L’evento della Cena Galeotta è un momento vissuto con grande coinvolgimento da parte dei detenuti, che grazie al lavoro di sala e cucina acquisiscono un vero e proprio bagaglio professionale. La loro professionalità l’abbiamo toccata con mano, perché tutto il personale che ha preparato e servito la cena (chef e sommelier esclusi) è composto da carcerati. Doveroso allora chiedere ad uno di loro un commento su questa esperienza, le sue sensazioni, le emozioni ecc., ma la prima risposta è alquanto disarmante: “Dopo cinque anni ho rivisto le stelle!” (e non sono quelle Michelin).

In ogni caso giova ricordare che per oltre trenta detenuti questa esperienza si è tradotta in impiego presso ristoranti e strutture esterne, grande opportunità quindi per il fine pena.
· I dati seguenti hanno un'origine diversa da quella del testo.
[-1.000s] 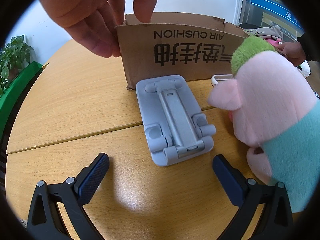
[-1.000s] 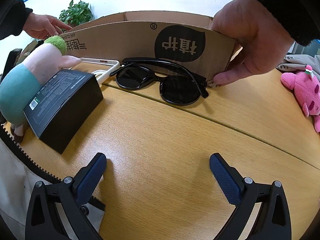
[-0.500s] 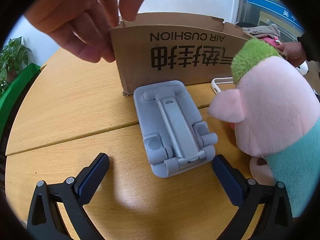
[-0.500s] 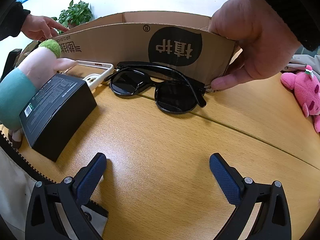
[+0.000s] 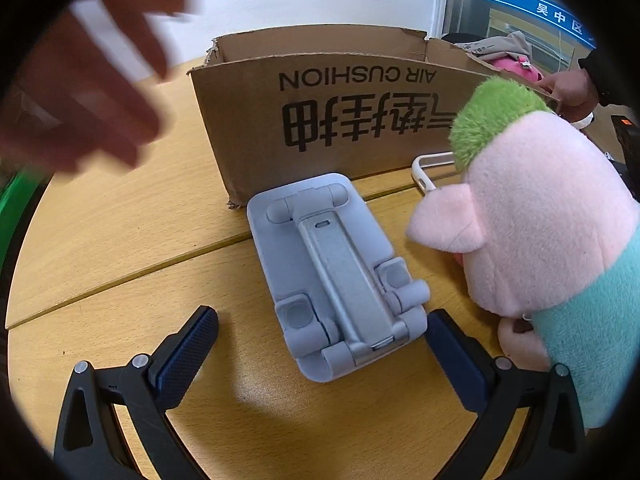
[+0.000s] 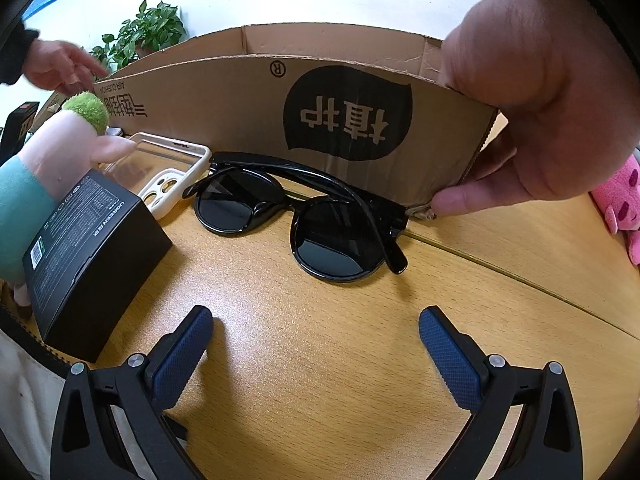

E’ stata infine una bella cena anche per un altro motivo: in carcere non si portano i telefoni cellulari, si lasciano quando si entra e si riprendono quando si va via. Non si sono registrate eccessive crisi di astinenza da whatsapp, finalmente niente teste abbassate alla ricerca degli ultimi post, tutti a parlare a testa alta riscoprendo con piacere la vera convivialità. Ci voleva la galera per capirlo?

 

Fabrizio Calastri

Nomen omen: mi occupo di vino per rispetto delle tradizioni di famiglia. La calastra è infatti la trave di sostegno per la fila delle botti o anche il tavolone che si mette sopra la vinaccia nel torchio o nella pressa e su cui preme la vite. E per mantener fede al nome che si sono guadagnato i miei antenati, nei miei oltre sessant’anni di vita più di quaranta (salvo qualche intervallo per far respirare il fegato) li ho passati prestando particolare attenzione al mondo del vino e dell’enogastronomia, anche se dal punto di vista professionale mi occupo di tutt’altro. Dopo qualche sodalizio enoico post-adolescenziale, nel 1988 ho dato vita alla Condotta Arcigola Slow Food di Volterra della quale sono stato il fiduciario per circa vent’anni. L’approdo a winesurf è stato assolutamente indolore.